Pregnancy has been traditionally defined as the period of time a creature's young are incubated in the body after the egg-sperm union. Although the term generally refers to placental mammals, it is also sometimes used in the context of fish, including in scientific literature. In fish the term can refer to a variety of modes where the developing young are retained by the parent, including both internally and externally, and with varying degrees and methods of parental supplementation. It can also extend to the father as well, as in seahorses and pipefish it is the male that becomes pregnant.

==Types of reproduction and pregnancy==

Birth of guppy fry

Five modes of reproduction can be differentiated in fish based on relations between the zygote(s) and parents:
- Ovuliparity: Fertilization of eggs is external; zygotes develop externally.
- Oviparity: Fertilization of eggs is internal; zygotes develop externally as eggs with large yolk.
- Ovoviviparity: Fertilization is internal; zygotes are retained in the female (or male) but without major trophic (feeding) interactions between zygote and parents (there may be minor interactions, such as maintenance of water and oxygen levels). The embryos depend upon their yolk for survival.
There are two types of viviparity among fish.
- Histotrophic ("tissue eating") viviparity: The zygotes develop in the female's oviducts, but she provides no direct nutrition. The embryos survive by eating her eggs or their unborn siblings.
- Hemotrophic ("blood eating") viviparity: The zygotes are retained within the female and are provided with nutrients by her, often through some form of placenta.

Diagram

===Ovoviviparous fish===
Examples of ovoviviparous fish are many of the squaliform sharks, which include sand sharks, mackerel sharks, nurse sharks, requiem sharks, dog sharks and hammerheads, among others, and the lobe finned coelacanth. Some species of rockfish (Sebastes) and sculpins (Comephoridae) produce rather weak larvae with no egg membrane and are also, by definition, ovoviviparous. Ovoviviparity occurs in most live-bearing bony fishes (Poeciliidae).

===Viviparous fish===
Viviparous fish include the families Goodeidae, Anablepidae, Jenynsiidae, Poeciliidae, Embiotocidae, and some sharks (some species of the requiem sharks, Carcharinidae and the hammerheads, Sphyrnidae, among others). The halfbeaks, Hemiramphidae, are found in both marine and freshwaters and those species that are marine produce eggs with extended filaments that attach to floating or stationary debris, while those that are found in freshwater are viviparous with internal fertilization. The Bythitidae are also viviparous although one species, Dinematichthys ilucoeteoides, is reported to be ovoviviparous.

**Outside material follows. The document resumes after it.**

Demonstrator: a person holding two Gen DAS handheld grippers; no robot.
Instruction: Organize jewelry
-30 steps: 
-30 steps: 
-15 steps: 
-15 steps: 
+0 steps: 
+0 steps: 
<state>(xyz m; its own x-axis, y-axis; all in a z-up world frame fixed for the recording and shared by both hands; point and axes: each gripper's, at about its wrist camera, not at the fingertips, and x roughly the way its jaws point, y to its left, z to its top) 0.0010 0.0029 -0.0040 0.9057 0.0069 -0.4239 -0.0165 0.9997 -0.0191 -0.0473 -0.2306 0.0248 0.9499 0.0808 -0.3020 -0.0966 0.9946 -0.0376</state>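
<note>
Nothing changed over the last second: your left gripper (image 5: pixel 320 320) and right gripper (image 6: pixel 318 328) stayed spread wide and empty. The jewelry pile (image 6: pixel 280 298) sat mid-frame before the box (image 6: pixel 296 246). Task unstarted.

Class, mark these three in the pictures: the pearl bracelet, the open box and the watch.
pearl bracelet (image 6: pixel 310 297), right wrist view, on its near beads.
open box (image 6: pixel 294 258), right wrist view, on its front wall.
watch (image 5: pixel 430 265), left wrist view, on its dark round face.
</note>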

Aquarists commonly refer to ovoviviparous and viviparous fish as "livebearers". Examples include guppies, mollies, moonfish, platys, four-eyed fish, and swordtails. All of these varieties exhibit signs of their pregnancy before the live fry are born. As examples, the female swordtail and guppy will both give birth to anywhere from 20 to 100 live young after a gestation period of four to six weeks, and mollies will produce a brood of 20 to 60 live young after a gestation of six to 10 weeks.

==Nutrition during pregnancy==
Other terms relating to pregnancy in fish relate to the differences in the mode and extent of support the female gives the developing offspring.

"Lecithotrophy" (yolk feeding) occurs when the mother provisions the oocyte with all the resources that it needs prior to fertilization, so the egg is independent of the mother. Many members of the fish family Poeciliidae are considered to be lecithotrophic, however, research is increasingly showing that others are matrotrophic.

"Aplacental viviparity" occurs when the female retains the embryos during the entire time of development but without any transfer of nutrients to the young. The yolk sac is the only source of nutrients for the developing embryo. There are at least two exceptions to this; some sharks gain nourishment by eating unfertilized eggs produced by the mother (oophagy or egg eating) or by eating their unborn siblings (intra-uterine cannibalism).

"Matrotrophy" (mother feeding) occurs when the embryo exhausts its yolk supply early in gestation and the mother provides additional nutrition. Post-fertilization transfer of nutrients has been reported in several species within the genera Gambusia and Poecilia, specifically, G. affinis, G. clarkhubbsi, G. holbrooki, G. gaigei, G. geiseri, G. nobilis, P. formosa, P. latipinna, and P. mexicana.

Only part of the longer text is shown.